Незабываемые часы проведены в Афинах на Kendriki Agora, Крытом рынке, где тебе терпеливо объясняют, что все в жизни просто: фагри варить, барбуни жарить, синагриду запекать. Не зря же рыбе посвящены три четверти первой в истории кулинарной книги — гастрономической поэмы Архестрата. На греческом базаре не возникает сомнений в нужности сорока видов маслин и оливок: это основа европейской цивилизации. Оливковое масло — свет (заправка для ламп), лекарство (от сердечных и кожных недугов), гигиена (натирались маслом), ну и еда.
Секрет японского преуспеяния становится яснее на самом, кажется, большом в мире рыбном рынке Цукидзи в Токио. Прилавки там измеряются сотнями метров: сто — одни осьминоги, сто — ракушки, сто — лососевые. Чтобы застать наиболее интересное — тунцовые аукционы — туда надо приехать часов в пять утра. На бетонном полу гигантского павильона разложены серебристые субмариноподобные туши тунцов. С дощатых помостов выкрикивают цены аукционщики, пронзительно откликаются столпившиеся клиенты. Проворно подъезжают электрокары, увозя покупки, которые пойдут в магазины и рестораны. Насмотревшись, присаживаешься тут же на базаре прийти в себя за кувшинчиком саке под сашими и суши.
Лаконичный контраст токийскому Цукидзи — Торгет в Бергене, рыбный рынок в одной из красивейших морских бухт. Помимо прочего, здесь показательно виртуозное использование одного продукта: я насчитал четырнадцать видов того, что выделывают из лососины.

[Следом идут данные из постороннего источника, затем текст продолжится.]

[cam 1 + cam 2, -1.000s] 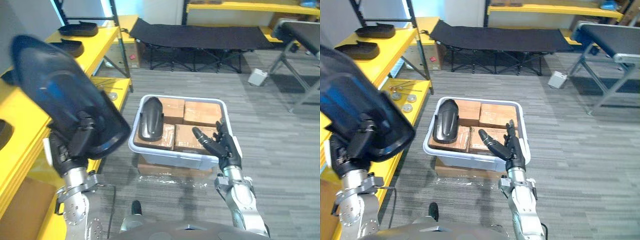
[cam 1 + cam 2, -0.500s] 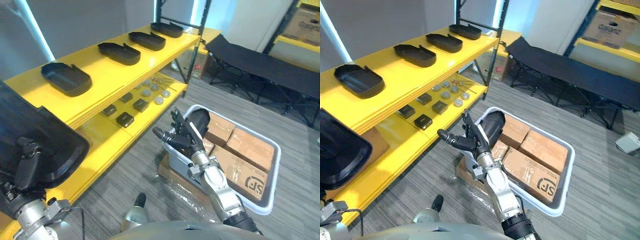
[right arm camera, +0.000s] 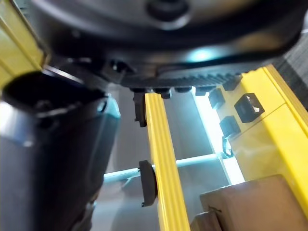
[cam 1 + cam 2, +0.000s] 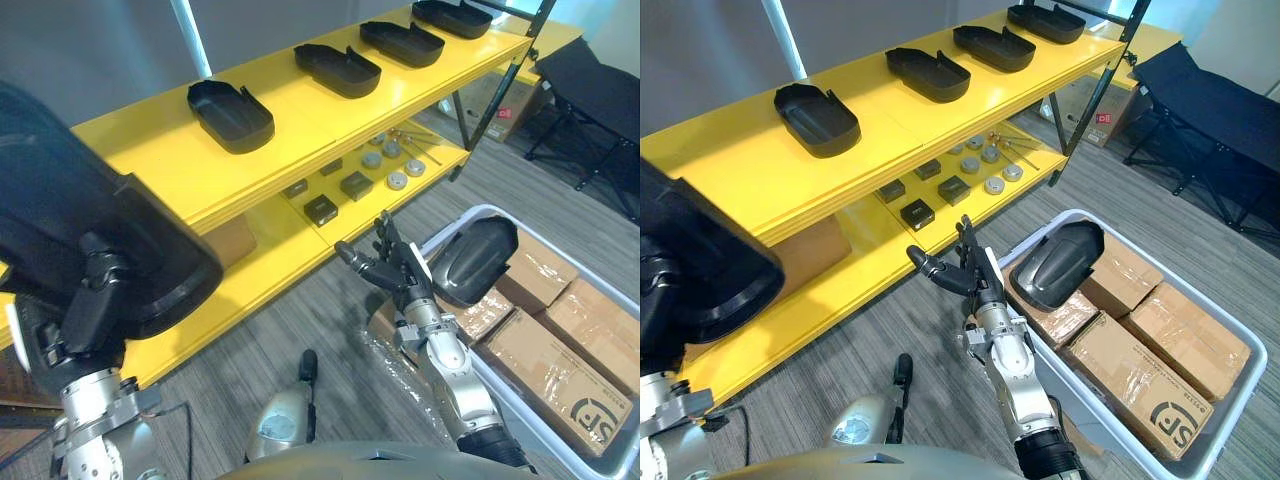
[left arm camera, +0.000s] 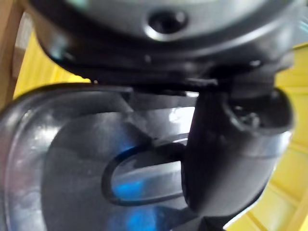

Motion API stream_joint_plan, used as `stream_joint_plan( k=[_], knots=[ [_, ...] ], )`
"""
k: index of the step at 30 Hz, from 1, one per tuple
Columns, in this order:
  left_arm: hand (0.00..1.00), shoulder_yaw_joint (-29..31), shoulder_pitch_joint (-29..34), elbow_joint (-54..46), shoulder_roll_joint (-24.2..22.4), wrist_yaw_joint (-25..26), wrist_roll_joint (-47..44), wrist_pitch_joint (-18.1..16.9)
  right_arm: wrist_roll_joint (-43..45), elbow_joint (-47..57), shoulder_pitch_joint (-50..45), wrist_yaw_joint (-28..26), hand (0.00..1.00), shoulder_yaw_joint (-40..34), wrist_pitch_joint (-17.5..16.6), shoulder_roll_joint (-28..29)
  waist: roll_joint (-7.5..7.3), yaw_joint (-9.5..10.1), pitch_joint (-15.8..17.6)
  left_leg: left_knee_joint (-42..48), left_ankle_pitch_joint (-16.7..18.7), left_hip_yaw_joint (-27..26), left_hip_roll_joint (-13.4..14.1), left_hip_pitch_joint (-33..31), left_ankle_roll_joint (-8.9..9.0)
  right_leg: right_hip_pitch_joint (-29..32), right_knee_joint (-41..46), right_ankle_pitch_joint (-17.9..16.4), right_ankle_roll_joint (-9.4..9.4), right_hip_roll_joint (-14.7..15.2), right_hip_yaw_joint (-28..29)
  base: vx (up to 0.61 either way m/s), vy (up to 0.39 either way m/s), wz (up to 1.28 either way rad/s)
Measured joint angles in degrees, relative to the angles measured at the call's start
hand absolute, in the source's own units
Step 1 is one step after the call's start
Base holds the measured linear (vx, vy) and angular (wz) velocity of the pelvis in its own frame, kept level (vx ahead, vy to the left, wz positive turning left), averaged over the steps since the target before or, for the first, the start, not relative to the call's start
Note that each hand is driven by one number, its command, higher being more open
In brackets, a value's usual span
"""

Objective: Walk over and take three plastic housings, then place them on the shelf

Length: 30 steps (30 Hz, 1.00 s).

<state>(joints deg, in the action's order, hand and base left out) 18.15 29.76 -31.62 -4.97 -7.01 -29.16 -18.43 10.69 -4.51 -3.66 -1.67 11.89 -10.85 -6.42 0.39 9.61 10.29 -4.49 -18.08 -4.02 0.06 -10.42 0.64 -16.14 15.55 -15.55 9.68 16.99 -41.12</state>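
My left hand (image 4: 88,312) is shut on a large black plastic housing (image 4: 95,235), held up at the left in front of the yellow shelf (image 4: 160,160). In the left wrist view the thumb (image 5: 226,154) presses on the housing's glossy inner face (image 5: 67,159). Several black housings lie in a row on the top shelf board, the nearest one (image 4: 230,115) hollow side up. Another housing (image 4: 470,262) lies in the grey bin (image 4: 1230,425) at the right. My right hand (image 4: 388,270) hovers open between shelf and bin, holding nothing.
Small metal parts (image 4: 340,185) sit on the lower shelf board. A cardboard box (image 4: 810,250) stands under it. Taped cardboard boxes (image 4: 555,365) fill the bin. A black folding cot (image 4: 1210,110) stands at the far right. The shelf's dark upright post (image 4: 495,85) stands at its far end.
The camera has swung left, so the shelf now runs across the view and the bin sits at the right. My left hand still holds its housing; my right hand stays open.
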Motion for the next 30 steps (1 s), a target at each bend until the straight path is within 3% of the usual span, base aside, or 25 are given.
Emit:
stream_joint_plan(
  k=[3, 6, 7, 8, 11, 13, 14, 15, 16, 17, 18, 19, 20, 21, 22, 23, 24, 26, 27, 29, 30],
  knots=[
    [0.0, -3.6, -2.5, 0.9, 2.8, -3.6, 0.5, 0.1, 1.5, 1.0, 0.2, -2.5, 1.0, -1.0, -1.7, -0.2, 0.68, -0.88, 1.3, -0.2, -1.3, 2.6, -0.4, 0.0, 0.51, 0.4, 3.5, -3.6, 1.09, -0.2, 2.3, -0.1, -0.065, 0.43],
    [0.0, -4.3, -1.9, 0.9, 3.7, -4.1, 0.5, 0.1, 1.5, 2.6, 0.2, -6.1, 1.0, -0.6, -2.3, -1.7, 3.5, -1.53, 2.6, -0.1, -1.3, 3.9, 0.7, -0.3, 1.64, 1.4, 7.0, -5.7, 0.97, -1.5, 2.3, -0.16, -0.105, 0.19],
    [0.0, -4.4, -1.4, 1.3, 3.8, -3.7, 0.5, 0.1, 1.3, 3.0, 0.1, -7.1, 1.0, -0.4, -2.5, -2.8, 4.16, -1.95, 2.9, 0.5, 1.2, 4.4, 0.9, -1.0, 4.27, 1.6, 7.3, -6.2, 0.28, -1.9, 1.6, -0.1, -0.06, 0.35],
    [0.0, -4.2, -1.4, 2.3, 4.0, -3.5, 0.5, -0.1, 1.3, 3.0, 0.0, -8.0, 1.0, -0.5, -2.7, -3.2, 3.04, -1.85, 3.6, 2.8, 6.5, 3.1, 0.8, -2.8, 4.64, 1.9, 6.9, -6.2, -0.13, -1.0, 0.7, -0.07, -0.043, 0.38],
    [0.0, -2.8, -1.1, 2.9, 4.2, -3.2, 0.5, -0.2, 1.5, 3.0, 0.0, -8.7, 1.0, -0.7, -4.1, -3.3, 3.14, -0.49, 4.0, 8.7, 5.8, 3.1, 0.4, -4.1, 1.39, 1.9, 6.9, -6.4, -0.51, -0.8, -0.3, 0.0, -0.007, 0.17],
    [0.0, -2.2, -1.0, 2.9, 4.4, -3.3, 0.6, -0.4, 1.4, 3.0, 0.1, -8.2, 1.0, -0.7, -5.2, -2.6, 2.87, 0.43, 4.1, 11.3, 5.6, 3.1, 0.0, -4.9, 1.21, 0.6, 6.1, -6.6, 0.12, -0.8, -1.3, 0.13, 0.035, 0.17],
    [0.0, -1.5, -1.2, 3.0, 4.4, -3.7, 0.6, -0.4, 1.4, 3.0, 0.2, -7.5, 1.0, -0.6, -5.9, -1.7, 1.57, 1.15, 4.8, 13.4, 6.1, 3.2, -1.0, -5.4, 0.6, -0.7, 5.0, -6.5, 0.93, -0.4, -1.7, 0.24, 0.052, 0.32],
    [0.0, -0.3, -1.1, 3.0, 4.4, -4.6, 0.5, -0.4, 1.3, 3.0, 0.2, -6.5, 1.0, -0.6, -6.7, -0.3, -0.65, 1.94, 4.4, 16.5, 8.9, 3.2, -2.8, -7.2, 0.04, -1.7, 3.0, -5.6, 2.23, 0.2, -3.0, 0.19, 0.039, 0.28],
    [0.0, 0.0, -1.2, 3.0, 4.4, -4.8, 0.5, -0.4, 1.3, 3.0, 0.3, -6.2, 1.0, -0.7, -6.8, 0.0, -1.07, 2.2, 4.5, 17.1, 9.5, 3.1, -3.1, -7.4, 0.01, -2.1, 2.5, -5.3, 2.75, 0.4, -3.3, 0.3, 0.042, 0.3],
    [0.0, 0.6, -1.2, 3.1, 4.2, -5.5, 0.5, -0.2, 0.9, 3.1, 0.4, -5.1, 1.0, -0.8, -7.3, 0.3, -1.83, 2.64, 4.5, 19.1, 11.8, 3.6, -4.1, -7.7, -0.26, -2.9, 3.9, -3.4, 2.17, 0.9, -2.4, 0.3, 0.097, 0.48],
    [0.0, 0.7, -1.3, 3.1, 3.9, -6.3, 0.6, -0.1, 0.9, 3.0, 0.4, -4.3, 1.0, -1.3, -7.4, 0.1, -1.26, 2.14, 4.2, 21.1, 13.0, 5.0, -4.9, -7.5, -1.51, -1.6, 9.7, -0.8, -1.14, 2.5, -0.2, 0.36, 0.146, 0.53],
    [0.0, 0.9, -1.4, 3.0, 3.9, -6.7, 0.6, -0.1, 0.9, 3.0, 0.5, -4.0, 1.0, -1.5, -7.4, 0.0, -1.13, 2.03, 4.0, 21.4, 14.0, 5.3, -5.1, -6.9, -1.53, -0.3, 13.2, 0.8, -3.05, 3.5, 1.9, 0.26, 0.18, 0.45],
    [0.0, 2.0, -1.9, 3.0, 4.1, -7.1, 0.6, -0.1, 0.9, 3.0, 1.0, -4.0, 1.0, -1.9, -7.8, 0.3, -1.21, 2.61, 3.9, 20.7, 16.0, 5.5, -5.4, -5.0, -1.6, 3.3, 21.2, 5.6, -5.52, 5.3, 7.1, 0.21, 0.129, 0.12],
    [0.0, 2.6, -2.1, 3.0, 4.1, -6.8, 0.6, -0.1, 0.9, 3.0, 1.3, -4.0, 1.0, -2.0, -8.1, 0.5, -1.2, 2.45, 3.9, 20.1, 16.5, 5.8, -5.6, -4.1, -1.93, 5.2, 24.9, 8.8, -5.72, 5.9, 10.1, 0.27, 0.1, 0.11],
    [0.0, 3.1, -2.8, 3.0, 4.2, -5.6, 0.5, -0.2, 0.9, 3.0, 2.2, -4.3, 1.0, -2.1, -8.9, 1.2, -1.14, 1.65, 4.0, 19.0, 17.2, 6.8, -5.6, -2.2, -2.32, 9.5, 31.8, 6.5, -4.64, 6.0, 15.1, 0.27, 0.052, 0.2],
    [0.0, 3.5, -3.4, 3.0, 4.3, -4.0, 0.6, -0.2, 0.9, 3.1, 3.1, -4.8, 1.0, -2.2, -9.7, 2.1, -0.77, 0.44, 4.0, 17.6, 17.5, 8.0, -5.5, 0.1, -2.78, 13.6, 35.6, 2.6, -5.33, 5.6, 16.6, 0.27, 0.033, 0.23],
    [0.0, 3.4, -3.7, 3.0, 4.5, -3.5, 0.6, -0.2, 0.9, 3.1, 3.4, -5.2, 1.0, -2.2, -9.9, 2.1, -0.64, -0.23, 4.0, 16.9, 17.6, 8.9, -5.4, 1.4, -2.9, 15.3, 35.9, 1.0, -6.12, 5.0, 16.7, 0.26, 0.008, 0.34],
    [0.0, 2.6, -6.7, 3.1, 5.9, -2.4, 0.6, 0.0, 0.9, 3.4, 4.7, -5.6, 1.0, -2.6, -10.5, 0.9, 0.53, -2.72, 4.3, 15.8, 18.7, 12.5, -4.6, 5.0, -3.19, 22.1, 29.1, -1.8, -8.65, -0.6, 21.2, 0.23, -0.038, 0.68],
    [0.0, 2.0, -7.9, 3.4, 6.4, -2.2, 0.6, -0.1, 0.9, 4.0, 4.7, -5.4, 1.0, -3.0, -10.5, 0.4, 0.77, -3.29, 4.2, 16.4, 19.2, 13.8, -4.5, 5.2, -3.17, 23.7, 26.4, -1.8, -8.6, -2.5, 23.6, 0.21, -0.099, 1.14],
    [0.0, 0.2, -11.6, 5.9, 8.4, -1.7, 0.5, -0.1, 1.4, 7.1, 4.5, -5.0, 1.0, -5.1, -10.5, -1.2, 0.97, -5.52, 4.0, 17.5, 20.9, 19.5, -4.7, 6.3, -2.02, 26.3, 13.9, 0.5, -5.14, -7.9, 33.3, 0.22, -0.184, 1.39],
    [0.0, -0.1, -11.8, 6.5, 8.7, -1.7, 0.5, -0.1, 1.6, 7.9, 4.4, -4.9, 1.0, -5.5, -10.5, -1.3, 0.75, -5.65, 3.9, 17.4, 21.2, 20.6, -5.1, 7.0, -1.79, 26.0, 11.6, 1.4, -4.66, -8.2, 34.3, 0.24, -0.28, 1.12]
  ],
)
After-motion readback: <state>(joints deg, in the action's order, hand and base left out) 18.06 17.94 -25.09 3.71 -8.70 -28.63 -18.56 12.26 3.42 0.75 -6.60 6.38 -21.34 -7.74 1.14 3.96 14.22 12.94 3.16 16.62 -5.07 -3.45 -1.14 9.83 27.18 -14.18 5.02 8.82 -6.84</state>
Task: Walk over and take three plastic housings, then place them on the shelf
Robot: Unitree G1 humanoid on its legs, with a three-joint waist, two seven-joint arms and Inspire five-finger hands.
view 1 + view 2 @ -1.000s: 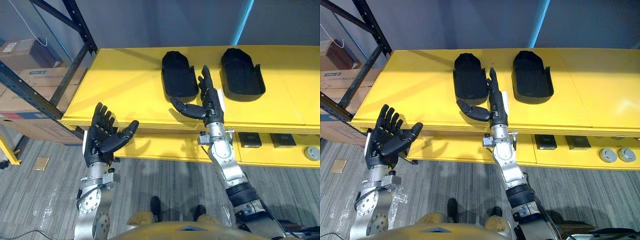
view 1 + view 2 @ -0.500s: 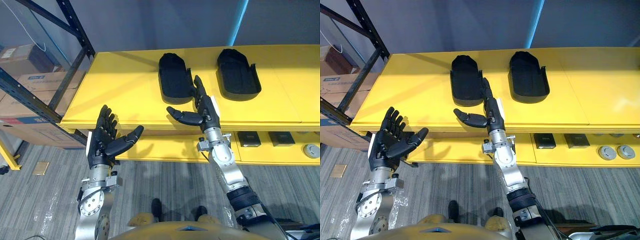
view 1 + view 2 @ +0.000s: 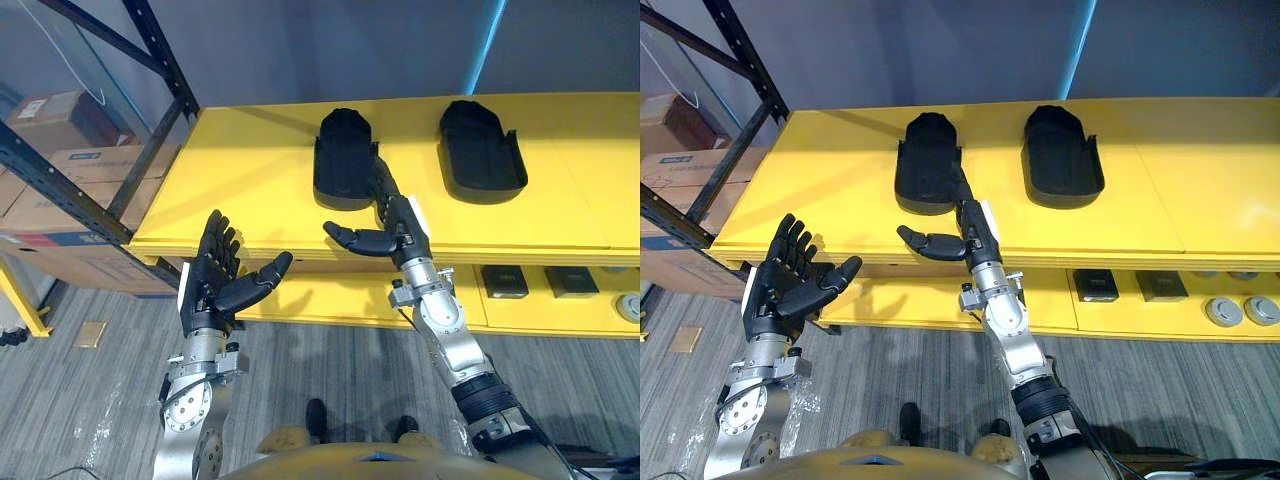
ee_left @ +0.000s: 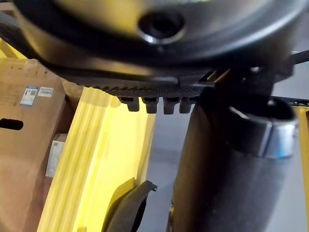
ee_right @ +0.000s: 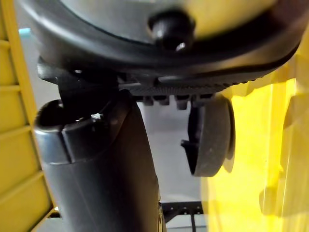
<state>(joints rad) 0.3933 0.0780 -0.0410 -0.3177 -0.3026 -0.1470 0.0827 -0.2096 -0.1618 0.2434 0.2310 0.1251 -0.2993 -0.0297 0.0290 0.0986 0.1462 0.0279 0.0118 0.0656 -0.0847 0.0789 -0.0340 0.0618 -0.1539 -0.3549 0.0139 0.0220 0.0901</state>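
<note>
Several cardboard boxes [image 3: 90, 162] sit in a dark metal rack [image 3: 162, 55] at the far left, just beside the end of a long yellow tabletop [image 3: 240, 170]. The left hand [image 3: 215, 280] is held up in front of the tabletop's near edge, over the grey floor [image 3: 330, 350], its fingers spread and straight, its thumb angled out to the right, and nothing in it. Further right, one black plastic housing [image 3: 343, 160] lies flat on the tabletop with its rounded end pointing away from the robot. The right hand [image 3: 400, 228] reaches over the near edge, fingers straight and close together, thumb stuck out to the left. Its fingertips [image 3: 381, 185] lie at the housing's near right corner, though whether they touch it cannot be told. A second housing [image 3: 480, 150] of the same kind lies to the right, apart from the first and parallel to it. Below the tabletop at the right, two small dark boxes [image 3: 503, 280] rest on a lower yellow shelf [image 3: 330, 300].
</note>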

Попробовать это возможно тут же: вдоль берега — заведения добротной норвежской кухни.
Нигде не кормят так непритязательно и безошибочно верно, как в рыночных забегаловках.
На крупнейшем в Западном полушарии Меркадо-де-Мерсед в Мехико я ел курицу в шоколадном соусе — это было вкуснее, чем накануне в дорогом ресторане столичной Зона-Роса. Может быть, потому, что только что увидал на рынке торговлю полусотней видов горького шоколада — все для готовки вторых блюд: для сладкого идет другой шоколад.
Лучшие манты в жизни ел на ташкентском базаре Чорсу, там же — лучший лагман. На Чорсу я пришел со своим родственником Толей. Он собирался приготовить для меня плов и покупал зиру — главную пряность для этого дела. Господи, как они орали друга на друга — Толя и продавцы: «Какая наманганская?! — А какая еще, самаркандская, что ли? — Да я же вижу!» Они сыпали эту зиру тонкой струйкой, шумно нюхали, жевали, отплевываясь. Страшно ругались — и расходились друзьями. «Просто прийти и купить — это не у нас», — сказал мне Толя.
Торговаться в течение своей американской и европейской жизни я не научился. Да и неудобно было бы: на моих любимых итальянских рынках продавцы уж очень изысканной внешности и манер. На венецианском Риальто под готическими сводами рыбного раздела стараюсь вступать в беседы с торговцами — иногда они снисходят, и я мчусь воплощать их советы на кухне. Несколько дельных рецептов почерпнул на рыночной Кампо-де-фьори в Риме, на флорентийском Сан-Лoренцо.
На моей малой родине, в Риге, советов спрашивать не надо: самое ценное на Центральном рынке, размещенном в диковинных ангарах, когда-то предназначенных для дирижаблей, — то, что уже готово к употреблению. Без всякого налета дешевого патриотизма: нигде ничего подобного по части рыбных копчений и солений не придумано. Уникальные миноги, угорь, камбала, лососина, треска и та несравненная салака горячего копчения, которую мы называли «копчушка». Вкус детства.
За обедом в московском ресторане с Облонским Левин ошеломляет приятеля-бонвивана: «Мне лучше всего щи и каша; но ведь здесь этого нет». Официант возражает: «Каша а ля рюсс, прикажете?» Облонский начинает заказ: «Суп с кореньями…», и официант подхватывает: «Прентаньер…». Но тот с нажимом повторяет: «С кореньями, знаешь?»
Это самое начало романа, еще не появились ни Анна, ни Вронский. Толстой расставляет портретные акценты.
Облонский в меру либерал, в меру консерватор, в меру западник, в меру патриот: любит французское, но заказывает по-русски.
Попутно очерчен официант-татарин, существо, растворенное в сфере сервиса, где оно успело потерять и свое татарство, и свое российство.
Левин выше всякой кулинарии, тем более западной. Он еще недавно клялся, что не наденет европейского платья, переехал в деревню и косит вместе с мужиками. За обедом с Облонским — долавливает читателя Толстой — «Левин ел и устрицы, хотя белый хлеб с сыром был ему приятнее». Перебор, мы после щей и каши уже всё поняли. (Сыр, кстати, — тоже не щи.)